Fallacy #1: Literary fiction/mainstream fiction writers hate genre fiction. This is so commonly heard in certain parts that one begins to accept it as a matter of fact without thinking much about it. Which writers? A few here and there, no different in size and number than fantasy/SF writers who dismiss realist fiction? Is it representative of thousands upon thousands of writers across the globe? Of course not. If you want to see how ridiculous this claim is, insert an ethnic/religious minority into the lit fic role and put the ethnic/religious minority into the second. Or you could just flip them about as best suits you. See how ridiculous that sort of generalization sounds?
Fallacy #2: Genre fiction has produced more "literature" than has literary fiction. Let me quote from a recent tweet sent by someone working for a major UK publisher:
Plenty of genre fic becomes Literature (Dickens) courtesy of posterity. Lit fic not old enough as a genre to have examples of the opposite?Sounds all nice and good for the audience (I almost responded at the time, but I knew I wanted to devote more than 140 characters to this. I also am withholding more specific information, since I think this is not just the opinion of one person, but of several people who are active in genre discussions), but can it be disproved?
Well, there's Saul Bellow for starters. Likely Charles Bukowski. Most of Norman Mailer's works. Pat Barker appears to be well on her way. Truman Capote and Harper Lee for certain. That's just off the top of my head. Still puzzled how Dickens is being claimed as "genre fiction," however, which I suppose leads to the next fallacy.
Fallacy #3: Only the most narrow of prose styles can be classified as "literary fiction." This fallacy is a natural conclusion to those who want to claim unto themselves virtually every single work of enjoyable fiction as being "genre fiction," until only a tiny remnant of works which they either do not understand nor care to like are excluded. It really is a silly, silly argument. For the life of me, I just cannot picture the vast majority of Dickens' works, concerned as they are with 19th century social problems or with the people of those times and backgrounds, having much in common, besides the English language, with the works of Terry Goodkind. Methinks some are just overreaching in their desire to have their preferred reading be more desirable than other literary genres.

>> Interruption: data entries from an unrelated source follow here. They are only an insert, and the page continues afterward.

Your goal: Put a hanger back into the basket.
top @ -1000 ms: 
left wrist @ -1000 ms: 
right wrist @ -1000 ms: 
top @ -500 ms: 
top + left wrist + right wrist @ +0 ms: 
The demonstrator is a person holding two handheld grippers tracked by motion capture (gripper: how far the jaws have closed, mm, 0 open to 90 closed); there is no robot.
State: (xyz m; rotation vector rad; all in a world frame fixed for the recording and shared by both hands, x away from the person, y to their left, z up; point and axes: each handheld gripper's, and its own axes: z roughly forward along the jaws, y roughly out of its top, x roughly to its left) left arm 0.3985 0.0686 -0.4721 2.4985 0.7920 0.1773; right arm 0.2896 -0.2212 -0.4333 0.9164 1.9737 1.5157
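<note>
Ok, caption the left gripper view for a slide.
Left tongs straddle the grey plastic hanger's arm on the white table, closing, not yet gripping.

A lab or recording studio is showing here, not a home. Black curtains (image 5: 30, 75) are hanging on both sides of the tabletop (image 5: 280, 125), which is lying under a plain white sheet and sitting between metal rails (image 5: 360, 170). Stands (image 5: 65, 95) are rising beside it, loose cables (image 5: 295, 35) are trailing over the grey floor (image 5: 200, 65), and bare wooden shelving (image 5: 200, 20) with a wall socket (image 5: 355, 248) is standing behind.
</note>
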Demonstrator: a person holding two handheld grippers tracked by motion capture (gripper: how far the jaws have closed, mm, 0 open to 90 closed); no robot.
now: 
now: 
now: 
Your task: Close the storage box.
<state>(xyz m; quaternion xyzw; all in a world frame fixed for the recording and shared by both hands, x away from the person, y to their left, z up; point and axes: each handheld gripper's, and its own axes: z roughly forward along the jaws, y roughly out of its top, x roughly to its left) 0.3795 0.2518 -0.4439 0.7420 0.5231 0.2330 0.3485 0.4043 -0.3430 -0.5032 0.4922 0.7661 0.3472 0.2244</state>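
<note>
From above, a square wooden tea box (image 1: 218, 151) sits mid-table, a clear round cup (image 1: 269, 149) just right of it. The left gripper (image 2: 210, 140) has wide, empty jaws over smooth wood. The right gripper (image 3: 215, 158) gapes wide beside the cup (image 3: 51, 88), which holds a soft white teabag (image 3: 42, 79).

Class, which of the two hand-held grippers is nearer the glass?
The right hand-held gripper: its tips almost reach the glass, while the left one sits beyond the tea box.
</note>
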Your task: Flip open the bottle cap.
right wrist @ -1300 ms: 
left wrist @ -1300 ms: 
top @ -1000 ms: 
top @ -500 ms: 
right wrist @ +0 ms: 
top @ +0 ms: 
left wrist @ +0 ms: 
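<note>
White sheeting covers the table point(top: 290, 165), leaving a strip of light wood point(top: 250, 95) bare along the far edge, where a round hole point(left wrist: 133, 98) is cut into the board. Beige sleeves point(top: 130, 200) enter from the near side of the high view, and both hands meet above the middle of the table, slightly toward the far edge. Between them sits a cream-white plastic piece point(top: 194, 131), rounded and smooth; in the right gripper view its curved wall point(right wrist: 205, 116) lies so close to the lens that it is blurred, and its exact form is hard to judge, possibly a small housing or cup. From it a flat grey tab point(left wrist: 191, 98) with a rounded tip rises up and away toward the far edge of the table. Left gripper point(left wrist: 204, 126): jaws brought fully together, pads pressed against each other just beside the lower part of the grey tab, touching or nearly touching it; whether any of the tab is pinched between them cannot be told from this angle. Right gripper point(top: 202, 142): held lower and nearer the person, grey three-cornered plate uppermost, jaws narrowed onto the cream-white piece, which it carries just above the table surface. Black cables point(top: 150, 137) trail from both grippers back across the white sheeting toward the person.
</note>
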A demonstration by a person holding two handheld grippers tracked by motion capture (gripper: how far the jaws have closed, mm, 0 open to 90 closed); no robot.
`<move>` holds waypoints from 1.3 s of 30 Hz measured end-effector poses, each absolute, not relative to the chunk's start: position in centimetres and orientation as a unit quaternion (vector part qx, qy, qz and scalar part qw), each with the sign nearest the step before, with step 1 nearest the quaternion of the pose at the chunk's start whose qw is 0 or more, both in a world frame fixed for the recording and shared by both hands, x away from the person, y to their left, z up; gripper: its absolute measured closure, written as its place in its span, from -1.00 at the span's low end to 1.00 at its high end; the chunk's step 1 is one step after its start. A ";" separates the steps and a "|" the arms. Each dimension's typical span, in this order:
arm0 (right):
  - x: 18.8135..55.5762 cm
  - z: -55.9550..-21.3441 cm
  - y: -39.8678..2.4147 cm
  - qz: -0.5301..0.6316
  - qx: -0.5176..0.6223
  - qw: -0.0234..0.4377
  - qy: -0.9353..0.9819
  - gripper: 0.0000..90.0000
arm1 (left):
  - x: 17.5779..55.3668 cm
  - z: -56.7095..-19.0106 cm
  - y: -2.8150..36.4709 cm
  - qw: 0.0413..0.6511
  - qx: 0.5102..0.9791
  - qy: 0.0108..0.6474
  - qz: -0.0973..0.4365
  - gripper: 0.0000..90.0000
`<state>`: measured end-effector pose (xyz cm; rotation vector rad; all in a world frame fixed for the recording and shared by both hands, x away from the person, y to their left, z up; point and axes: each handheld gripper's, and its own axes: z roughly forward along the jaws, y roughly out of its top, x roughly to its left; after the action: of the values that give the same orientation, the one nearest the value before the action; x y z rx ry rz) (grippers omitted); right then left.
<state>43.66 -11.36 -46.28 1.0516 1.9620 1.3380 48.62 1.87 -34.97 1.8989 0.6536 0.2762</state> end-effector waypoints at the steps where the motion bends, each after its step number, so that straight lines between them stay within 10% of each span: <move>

Fallacy #4: Literary fiction is only concerned with bourgeois concerns. Although there is some truth to this, only so far as there being several novels each year as being marketed to such audiences, there's a much wider range. One only has to look at the past year's National Book Award and Booker Prize finalists to see that.
Fallacy #5: Lit fiction writers do not care for genre fiction. If that were the case, then I would imagine that the very warm reception I received from several lit journals when I queried for reading materials for Best American Fantasy 4 would have never happened. It is rather telling that a sizable percentage of those who responded here or elsewhere to August's announcement regarding BAF's discontinuance were those most usually associated as "literary fiction" writers and editors. I think a more pertinent question would be "Do core genre fiction writers/editors/publishers/fans care much for writers in other fields?"
Fallacy #6: Fans know how to argue the dynamics commonly found in disparate styles of fiction. We don't. Even those of us who've had some training and experience in doing so ought to be very cautious in doing so. The pressures put upon writers to change certain elements to suit better certain perceived market audiences differs from subgenre to subgenre and it would be wise not to pardon writers in one field for what they have to do and not consider what writers in another field have to do in order to have their works become successful.
Fallacy #7: Everything I say is the gospel truth. I could be very wrong, you know. Are you certain you are not mistaken as well?